Publisher Clean Rooms: How Netflix, Amazon, and YouTube Changed TV Attribution
Netflix's Snowflake clean room and Amazon Marketing Cloud have shifted streaming from a brand-awareness buy to a performance channel. Here's what changed, how the attribution actually works, and what it means for media buyers.
For most of advertising’s history, television worked on faith. You bought reach. You trusted that reach created awareness, that awareness created consideration, that consideration eventually converted to purchase. You couldn’t close the loop from a specific impression to a specific customer. The best you could do was MMM — a statistical model that estimated TV’s contribution to sales over time.
That changed with publisher clean rooms.
Netflix launched its Snowflake-based clean room offering in 2025. Amazon Marketing Cloud has been running since 2021. Google Ads Data Hub since 2018. Together, these publisher-native clean rooms have done something the attribution industry spent a decade trying to accomplish: they give advertisers deterministic, one-to-one attribution on streaming impressions — without either party seeing the other’s raw data.
The result, for advertisers who’ve used them, is that streaming has shifted from a brand-awareness buy to a performance channel. Tinuiti reported cost-per-visit and cost-per-acquisition numbers from Netflix clean room analysis that beat benchmarks from other channels. Some advertisers doubled their Netflix spend after seeing the data. That’s not a brand lift story. That’s a performance story, and it matters because performance budgets are significantly larger than brand budgets.
Here’s how the attribution actually works, what each publisher’s clean room offers, and what it means for how media buyers should think about streaming.
What Deterministic Attribution Actually Means
The traditional approach to TV attribution is probabilistic. You observe that your sales go up in markets where you ran TV and don’t go up in matched markets where you didn’t. Or you run an MMM that estimates TV’s incremental contribution using statistical separation of spend signals. Both approaches can tell you that TV works at scale. Neither can tell you that this specific viewer saw this specific ad and then became your customer.
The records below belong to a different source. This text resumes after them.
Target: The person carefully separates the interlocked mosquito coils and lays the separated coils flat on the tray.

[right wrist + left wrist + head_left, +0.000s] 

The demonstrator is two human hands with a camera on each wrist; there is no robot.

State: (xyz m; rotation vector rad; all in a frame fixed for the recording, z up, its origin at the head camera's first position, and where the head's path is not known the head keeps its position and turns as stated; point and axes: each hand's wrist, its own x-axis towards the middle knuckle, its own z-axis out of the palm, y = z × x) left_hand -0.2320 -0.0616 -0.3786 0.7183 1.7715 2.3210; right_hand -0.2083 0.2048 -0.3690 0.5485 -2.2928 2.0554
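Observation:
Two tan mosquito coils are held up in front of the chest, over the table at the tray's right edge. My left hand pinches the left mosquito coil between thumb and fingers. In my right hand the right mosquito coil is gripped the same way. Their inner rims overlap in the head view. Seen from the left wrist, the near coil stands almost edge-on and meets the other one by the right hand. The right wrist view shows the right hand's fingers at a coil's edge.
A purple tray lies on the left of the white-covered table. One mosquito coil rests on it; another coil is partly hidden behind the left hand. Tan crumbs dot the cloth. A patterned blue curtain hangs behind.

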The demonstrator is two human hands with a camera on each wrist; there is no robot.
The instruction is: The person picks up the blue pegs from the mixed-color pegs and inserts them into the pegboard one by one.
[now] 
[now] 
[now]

Deterministic attribution works differently. It starts with the publisher’s first-party data: their authenticated user base, tied to specific impressions. Netflix knows which users watched which shows, saw which ads, and when. That data is keyed to a stable identifier — an email address or a hashed identity — because users are authenticated when they log in.
The advertiser brings their own first-party data: a CRM or customer file keyed to email addresses. The clean room runs a query that matches the two datasets on the shared key. The output is an overlap analysis: how many users saw the Netflix ad and subsequently appeared in the advertiser’s customer data, within what time window, and at what frequency of exposure.
No raw records cross the boundary. The publisher never sees the advertiser’s customer list. The advertiser never sees the publisher’s user data. The clean room executes the join in a controlled environment that enforces minimum group sizes and aggregated outputs.
The result is not an estimate. It’s a count. These are the actual customers who were actually exposed to the actual ads before converting. That’s what “deterministic” means — not a model-derived probability, but an observed fact.
Netflix: The New Player With the Right Infrastructure
Netflix’s advertising business launched in late 2022. It spent its first two years building audience scale — the minimum needed to make the platform viable for performance advertisers. By 2024, Netflix reported over 40 million monthly active users on its ad-supported tier. In 2025, it launched its in-house ad technology, moving away from Microsoft’s ad serving infrastructure, and simultaneously rolled out Snowflake Data Clean Room access for measurement.
The timing is not coincidental. The ad tech build-out and the measurement capability had to come together. You can’t sell deterministic attribution using someone else’s ad server if you don’t control the impression data.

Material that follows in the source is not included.